Education: Treating Students Fairly (Economic Affairs Committee Report) Debate

Full Debate: Read Full Debate

Education: Treating Students Fairly (Economic Affairs Committee Report)

Lord Sharkey Excerpts
Wednesday 16th January 2019

(5 years, 3 months ago)

Lords Chamber
Read Full debate Read Hansard Text
Lord Sharkey Portrait Lord Sharkey (LD)
- Hansard - -

My Lords, I declare an interest as a member of council at UCL. I am also a member of the Economic Affairs Committee, which produced the report. The issues that our report addressed, which will be addressed by the Philip Augar review, are critical to the maintenance of a healthy and successful system for post-18 education. Given the limited time available, I shall expand on only a few of them, starting with part-time and continuing education.

The noble Lord, Lord Willetts, who I am very glad to see in his place, and whose contribution I very much look forward to, gave evidence to our committee. We noted that there had been a catastrophic 61% decline in the number of part-time students since 2010 and that this decline was probably an effect of the tuition fees regime. I asked the noble Lord whether it is something that we should be concerned about and, if so, what was the remedy. He replied:

“I would have to accept that is one of my biggest regrets of my time as minister … We need new mechanisms for helping adults to study part-time and I accept that the loan model has not delivered for them … a public spending package for adult learners, including helping mature students with the cost of tertiary education, be it university or not, would be a high priority”.


I thought at the time that this was an admirably clear and compelling answer. It was certainly clearer and more compelling than most of the answers we got to the question of how to promote lifelong learning. But there was general agreement that tuition fees and the equivalent level qualification rule were largely to blame. This rule means that students cannot access state support to study for a qualification equivalent to, or lower than, one they already have.

As enrolment of part-time students has collapsed, so have the institutions we need to teach these students. We have lost two-thirds of our continuing education departments in the last 10 years. To remedy this chicken-and-egg situation, more funding into FE and HE is needed—exactly as the noble Lord, Lord Willetts, said. Also needed is a reform of the ELQ rule and a proper, workable system of transferable academic credits introduced and enforced by the new regulator. If we do not resolve these issues and cannot establish a thriving and sustainable system for lifelong learning, the outlook for our productivity and competitiveness looks especially bleak.

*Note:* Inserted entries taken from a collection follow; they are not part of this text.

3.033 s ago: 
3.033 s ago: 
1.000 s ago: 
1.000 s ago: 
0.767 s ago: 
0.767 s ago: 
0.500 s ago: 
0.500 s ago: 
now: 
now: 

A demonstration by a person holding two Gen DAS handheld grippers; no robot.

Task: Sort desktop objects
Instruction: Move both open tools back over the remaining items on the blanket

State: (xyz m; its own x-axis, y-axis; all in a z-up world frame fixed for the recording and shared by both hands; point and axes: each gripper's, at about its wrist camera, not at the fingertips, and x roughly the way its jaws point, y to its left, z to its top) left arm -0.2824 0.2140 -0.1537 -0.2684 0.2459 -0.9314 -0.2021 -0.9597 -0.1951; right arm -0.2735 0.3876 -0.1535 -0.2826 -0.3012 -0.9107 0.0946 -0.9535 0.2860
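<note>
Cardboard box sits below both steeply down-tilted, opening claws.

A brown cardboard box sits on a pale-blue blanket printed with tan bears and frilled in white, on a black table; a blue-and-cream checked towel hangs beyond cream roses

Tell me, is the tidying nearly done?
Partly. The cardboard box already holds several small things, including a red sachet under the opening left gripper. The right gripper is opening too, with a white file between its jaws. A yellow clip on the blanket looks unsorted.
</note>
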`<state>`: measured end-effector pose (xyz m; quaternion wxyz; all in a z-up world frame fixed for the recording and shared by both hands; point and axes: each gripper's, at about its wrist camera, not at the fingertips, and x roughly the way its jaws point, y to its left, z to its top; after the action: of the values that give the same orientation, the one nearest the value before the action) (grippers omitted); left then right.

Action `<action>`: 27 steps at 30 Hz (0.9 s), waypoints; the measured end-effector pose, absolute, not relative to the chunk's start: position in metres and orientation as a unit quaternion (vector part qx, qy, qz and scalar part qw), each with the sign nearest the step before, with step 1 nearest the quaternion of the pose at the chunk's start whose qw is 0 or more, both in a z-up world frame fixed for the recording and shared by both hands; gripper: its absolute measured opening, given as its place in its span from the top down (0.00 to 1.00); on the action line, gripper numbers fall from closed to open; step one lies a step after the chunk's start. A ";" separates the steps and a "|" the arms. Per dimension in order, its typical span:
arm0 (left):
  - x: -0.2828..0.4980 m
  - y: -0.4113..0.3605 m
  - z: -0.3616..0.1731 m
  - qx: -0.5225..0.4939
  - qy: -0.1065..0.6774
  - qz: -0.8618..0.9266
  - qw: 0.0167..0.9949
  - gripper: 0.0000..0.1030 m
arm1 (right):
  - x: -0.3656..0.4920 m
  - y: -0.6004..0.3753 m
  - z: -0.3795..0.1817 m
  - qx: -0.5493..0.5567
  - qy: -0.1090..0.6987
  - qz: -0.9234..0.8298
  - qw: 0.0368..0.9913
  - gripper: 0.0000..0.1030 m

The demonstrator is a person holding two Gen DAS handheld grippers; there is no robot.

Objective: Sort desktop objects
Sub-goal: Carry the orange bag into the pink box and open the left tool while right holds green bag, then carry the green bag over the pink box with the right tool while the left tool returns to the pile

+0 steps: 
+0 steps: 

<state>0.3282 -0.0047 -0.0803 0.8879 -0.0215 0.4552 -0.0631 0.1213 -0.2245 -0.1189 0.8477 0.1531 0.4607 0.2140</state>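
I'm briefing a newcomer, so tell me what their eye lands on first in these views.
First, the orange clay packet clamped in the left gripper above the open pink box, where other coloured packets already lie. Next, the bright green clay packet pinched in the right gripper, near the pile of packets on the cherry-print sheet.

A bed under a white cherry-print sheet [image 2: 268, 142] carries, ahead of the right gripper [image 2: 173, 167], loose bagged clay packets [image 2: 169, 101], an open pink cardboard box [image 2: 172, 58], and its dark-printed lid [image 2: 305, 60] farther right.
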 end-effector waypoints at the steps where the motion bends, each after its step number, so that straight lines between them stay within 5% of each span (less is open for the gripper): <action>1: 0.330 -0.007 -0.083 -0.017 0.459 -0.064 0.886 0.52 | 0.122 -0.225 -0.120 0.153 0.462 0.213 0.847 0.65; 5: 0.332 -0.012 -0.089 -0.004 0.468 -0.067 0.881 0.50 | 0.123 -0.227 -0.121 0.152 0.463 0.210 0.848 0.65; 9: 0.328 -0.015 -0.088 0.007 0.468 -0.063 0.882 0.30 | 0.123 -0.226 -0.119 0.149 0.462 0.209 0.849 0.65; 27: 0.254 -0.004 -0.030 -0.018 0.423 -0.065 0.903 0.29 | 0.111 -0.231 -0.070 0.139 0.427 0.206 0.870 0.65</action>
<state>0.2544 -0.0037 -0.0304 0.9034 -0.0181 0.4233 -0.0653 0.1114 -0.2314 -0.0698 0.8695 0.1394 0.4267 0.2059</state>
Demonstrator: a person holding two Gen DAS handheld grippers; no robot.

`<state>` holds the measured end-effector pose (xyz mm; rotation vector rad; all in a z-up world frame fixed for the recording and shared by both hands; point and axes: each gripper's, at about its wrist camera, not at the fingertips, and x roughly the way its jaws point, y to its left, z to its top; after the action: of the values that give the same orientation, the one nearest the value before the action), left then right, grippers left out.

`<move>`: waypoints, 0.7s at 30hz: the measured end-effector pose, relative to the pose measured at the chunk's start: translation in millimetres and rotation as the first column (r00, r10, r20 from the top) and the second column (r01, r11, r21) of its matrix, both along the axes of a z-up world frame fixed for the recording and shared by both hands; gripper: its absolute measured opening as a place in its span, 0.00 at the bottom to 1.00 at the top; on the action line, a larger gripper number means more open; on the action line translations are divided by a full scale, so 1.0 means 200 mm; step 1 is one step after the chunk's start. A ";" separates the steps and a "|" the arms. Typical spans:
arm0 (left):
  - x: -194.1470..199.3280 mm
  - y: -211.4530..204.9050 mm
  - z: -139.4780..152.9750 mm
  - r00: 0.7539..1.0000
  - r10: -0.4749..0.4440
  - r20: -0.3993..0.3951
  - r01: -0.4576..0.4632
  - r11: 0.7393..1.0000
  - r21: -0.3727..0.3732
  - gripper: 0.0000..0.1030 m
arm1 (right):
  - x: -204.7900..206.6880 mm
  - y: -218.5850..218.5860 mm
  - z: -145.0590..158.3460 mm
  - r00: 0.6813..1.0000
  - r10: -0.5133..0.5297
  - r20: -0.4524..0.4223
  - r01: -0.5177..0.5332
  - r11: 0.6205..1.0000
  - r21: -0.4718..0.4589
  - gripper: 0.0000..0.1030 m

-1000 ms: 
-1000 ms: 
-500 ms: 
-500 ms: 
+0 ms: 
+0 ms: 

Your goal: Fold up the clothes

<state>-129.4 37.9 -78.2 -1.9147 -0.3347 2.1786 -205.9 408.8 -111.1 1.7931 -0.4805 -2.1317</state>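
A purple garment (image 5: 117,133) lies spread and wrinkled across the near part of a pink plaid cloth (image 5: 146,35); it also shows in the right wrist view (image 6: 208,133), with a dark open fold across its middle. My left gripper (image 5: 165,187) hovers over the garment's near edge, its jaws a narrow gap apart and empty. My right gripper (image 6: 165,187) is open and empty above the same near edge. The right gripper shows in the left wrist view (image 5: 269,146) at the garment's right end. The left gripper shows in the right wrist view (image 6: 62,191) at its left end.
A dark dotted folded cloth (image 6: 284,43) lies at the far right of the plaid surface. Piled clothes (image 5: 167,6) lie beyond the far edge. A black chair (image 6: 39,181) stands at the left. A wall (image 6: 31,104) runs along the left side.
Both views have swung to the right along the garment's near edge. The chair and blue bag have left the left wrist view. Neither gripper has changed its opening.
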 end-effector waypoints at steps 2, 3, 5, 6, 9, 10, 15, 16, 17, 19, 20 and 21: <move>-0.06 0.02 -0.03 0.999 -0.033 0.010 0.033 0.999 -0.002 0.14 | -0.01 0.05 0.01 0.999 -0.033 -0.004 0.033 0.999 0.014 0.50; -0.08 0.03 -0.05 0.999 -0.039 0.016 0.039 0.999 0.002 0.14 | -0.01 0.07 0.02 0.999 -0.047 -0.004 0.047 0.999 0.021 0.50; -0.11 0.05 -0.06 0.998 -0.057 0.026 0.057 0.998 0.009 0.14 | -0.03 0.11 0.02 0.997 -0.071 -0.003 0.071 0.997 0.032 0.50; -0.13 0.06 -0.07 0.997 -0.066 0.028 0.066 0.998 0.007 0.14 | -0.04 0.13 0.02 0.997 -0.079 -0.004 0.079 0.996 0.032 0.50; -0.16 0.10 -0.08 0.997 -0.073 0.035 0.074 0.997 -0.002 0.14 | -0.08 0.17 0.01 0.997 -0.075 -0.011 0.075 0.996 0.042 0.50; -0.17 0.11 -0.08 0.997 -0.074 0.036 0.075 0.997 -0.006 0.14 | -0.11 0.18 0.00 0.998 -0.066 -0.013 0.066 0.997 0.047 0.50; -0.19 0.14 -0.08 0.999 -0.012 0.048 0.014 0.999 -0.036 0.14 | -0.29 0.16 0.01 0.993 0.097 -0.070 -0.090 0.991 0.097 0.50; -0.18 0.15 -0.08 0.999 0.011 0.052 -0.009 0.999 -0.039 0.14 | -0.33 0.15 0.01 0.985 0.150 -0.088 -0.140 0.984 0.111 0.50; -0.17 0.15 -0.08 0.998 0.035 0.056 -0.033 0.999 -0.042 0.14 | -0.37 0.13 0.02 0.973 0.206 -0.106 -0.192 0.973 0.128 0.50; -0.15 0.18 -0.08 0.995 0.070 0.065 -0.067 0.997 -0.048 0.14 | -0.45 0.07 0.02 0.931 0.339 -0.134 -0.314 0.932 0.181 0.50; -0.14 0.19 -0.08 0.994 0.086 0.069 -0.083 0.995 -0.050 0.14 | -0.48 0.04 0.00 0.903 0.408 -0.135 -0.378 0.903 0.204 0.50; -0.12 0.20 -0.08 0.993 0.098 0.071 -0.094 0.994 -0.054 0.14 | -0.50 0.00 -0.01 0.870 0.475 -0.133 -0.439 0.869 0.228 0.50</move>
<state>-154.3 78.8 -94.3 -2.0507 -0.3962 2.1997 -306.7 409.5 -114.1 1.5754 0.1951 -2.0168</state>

The second area I turn to is maintenance loans. In the course of our inquiry, we invited students to talk to us about their current preoccupations—a very useful and enjoyable exercise. I think we were all surprised that the main source of anxiety was not tuition fees but the maintenance loan. In many cases the loan amounts now available are significantly less than the cost of accommodation and basic necessities. For example, the maximum loan for a student in London is £8,430. There are London halls of residence where the basic charge is more than this. In any case, the system is regressive. The IFS calculated that students from the poorest 40% of families will graduate with an average debt of £57,000. Those from the richest 30% will owe £43,000. The difference was entirely due to the maintenance loan entitlement and the accrued interest. We recommended that we reinstate the pre-2016 system of means-tested grants and loans and that the total sum available to students be increased to reflect their real cost of living and be consistent across all post-school education, regardless of method or place of study.

The final area I will briefly discuss is the tuition fee loans, which—as the noble Lord, Lord Forsyth, said—we recommended be frozen at the current level of £9,250 for the medium term. There are reports that the Government may be thinking of reducing the fee to around £6,500, but who would benefit from this fee reduction? Certainly not the least well off. A London Economics study in 2018 found that if the fee were reduced to £6,000, say, loan repayments in the bottom five deciles would be unchanged and only wealthier undergraduates would benefit. This was because many lower-earning graduates will currently pay nothing, or close to nothing, in loan repayments over their lifetimes. But the HE sector itself would suffer a drop in income of over £3 billion. This sector contains an astonishingly disproportionate number of outstanding institutions and as a whole is a critical engine of growth in the knowledge economy and in the economies of many of our towns and cities. The Treasury would have to step in.

But does there exist a way in practice to defend direct Treasury funding from other calls on the public purse? Past experience shows that it is extremely unlikely that universities would compete very successfully for highly contested public funds. They would, I am afraid, be losers—so, in particular, would lifelong learning and part-time students on whose upskilling and retraining we must increasingly rely. I urge the Minister to recognise the great danger in such a reduction in tuition fees and to focus reforms instead on the proper provision of lifelong learning, the introduction of realistic means-tested maintenance grants and loans and a reduction in the absurdly usurious interest rates the Government currently charge.